Nada de novo. As mesmas pessoas, com os mesmos perfis, cometendo os mesmos crimes. Algumas bizarrices de outros países… Um menino com sete dedos em cada mão!
Coçou a barba, estava com sede. Levanta-se e vai para a pequena cozinha. Abre a geladeira, pega uma cerveja, abre a garrafa e dá uma boa golada. Olha pela janela acima da pia. Nota algo estranho…
Algo se movia. Uma sombra, um animal? Não conseguia ver, era muito escuro! Deixa a garrafa sobra a bancada e arregala os olhos. As flores se movimentam, de leve. Poderia ser o vento… Certo? O vaso cai! Ele dá um passo para trás, mas os olhos continuam atentos ao que se passa! Um som baixinho… Realmente algo está movendo-se ali! Então, some! O homem aproxima-se calmamente da janela… Observa, mas o que estava alí já se foi. Respira aliviado, pega a cerveja novamente e dá outro gole.
A porta da sala range. Ele olha em direção à poltrona, como se esperasse alguém chegando! Uma brisa entra pela sala e chega à cozinha, arrepia-o! Outro rangido, dessa vez das tábuas no chão da sala! O homem fecha os olhos, com força! Vira-se de costas para a sala e reza, reza com vontade nunca vista antes!
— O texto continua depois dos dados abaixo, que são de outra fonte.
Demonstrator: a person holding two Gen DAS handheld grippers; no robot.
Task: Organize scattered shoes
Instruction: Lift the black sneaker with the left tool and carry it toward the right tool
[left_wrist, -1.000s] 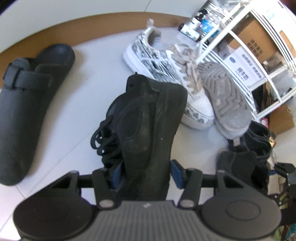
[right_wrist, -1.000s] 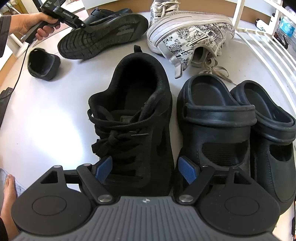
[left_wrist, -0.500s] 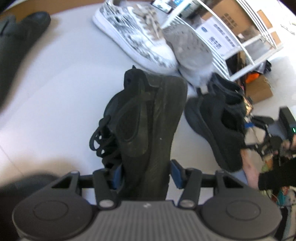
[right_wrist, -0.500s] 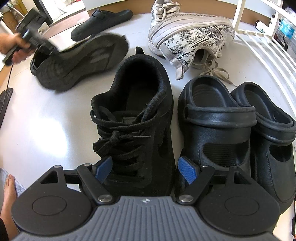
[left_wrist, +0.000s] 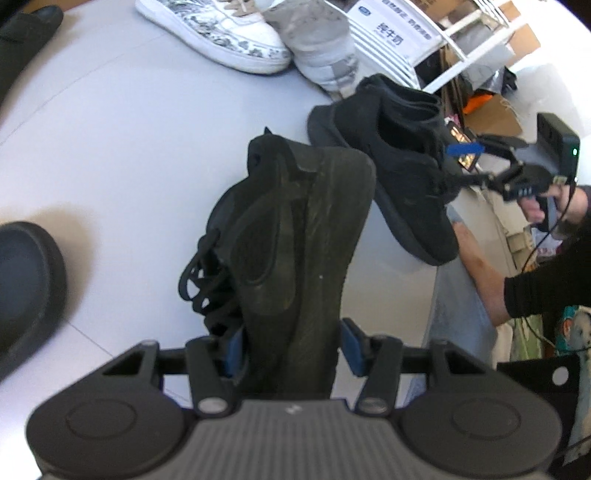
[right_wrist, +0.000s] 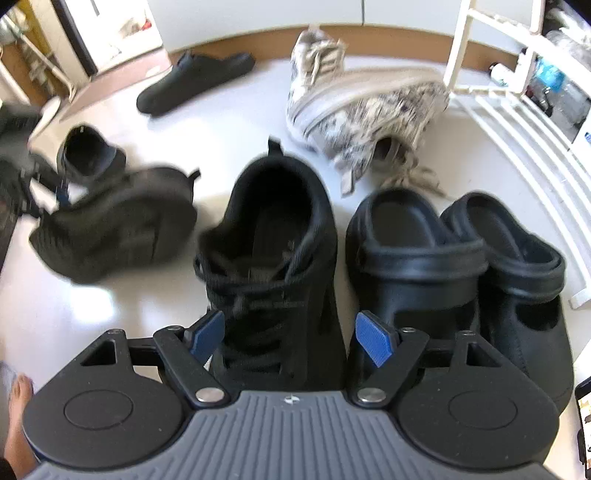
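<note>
Carried sneaker (left_wrist: 295, 236): toe hidden behind gripper body

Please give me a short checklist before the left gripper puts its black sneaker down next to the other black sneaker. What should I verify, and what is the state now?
1. Left gripper grips the carried sneaker firmly: ok, pads on both sides.
2. Carried sneaker upright: not ok, it is turned on its side with the sole showing.
3. Floor to the left of the standing sneaker is free: ok.
4. Right gripper steadies the standing sneaker: cannot tell, the fingers straddle it, contact unclear.
5. Black clogs paired on the other side: ok.
</note>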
Sente a presença de algo na cozinha… Um barulho vindo da fruteira sobre a mesa! Meu Deus, que não seja nada, ele pensa! Pede várias vezes que seja somente sua imaginação! Agora está mais próximo, nas suas costas, sobre a mesa! Ele pode sentir!
- Miau.
Abre os olhos, vira-se. Filho da mãe, é o traste daquele gato! Que susto dera! Alívio, uma risada e um gole na cerveja, agora um pouco quente, já que havia estado entre as mãos e participado da prece do homem. Faz um carinho embaixo do queixo do bichinho.
Então sente uma melancolia. Continuava sem uma boa história para contar… Mas, quer saber? Antes sem histórias do que acompanhado por sei lá o quê! Poderia mudar o final, talvez. Poderia dizer que teve coragem, virou-se, mas nada viu! É, isso iria alegrar as crianças, uma história do avô para contar na escola! Que orgulho! O avô encarou um fantasma!
Bem, sabe como são essas histórias, não é? É como aquele ditado: Quem conta um conto, aumenta um ponto.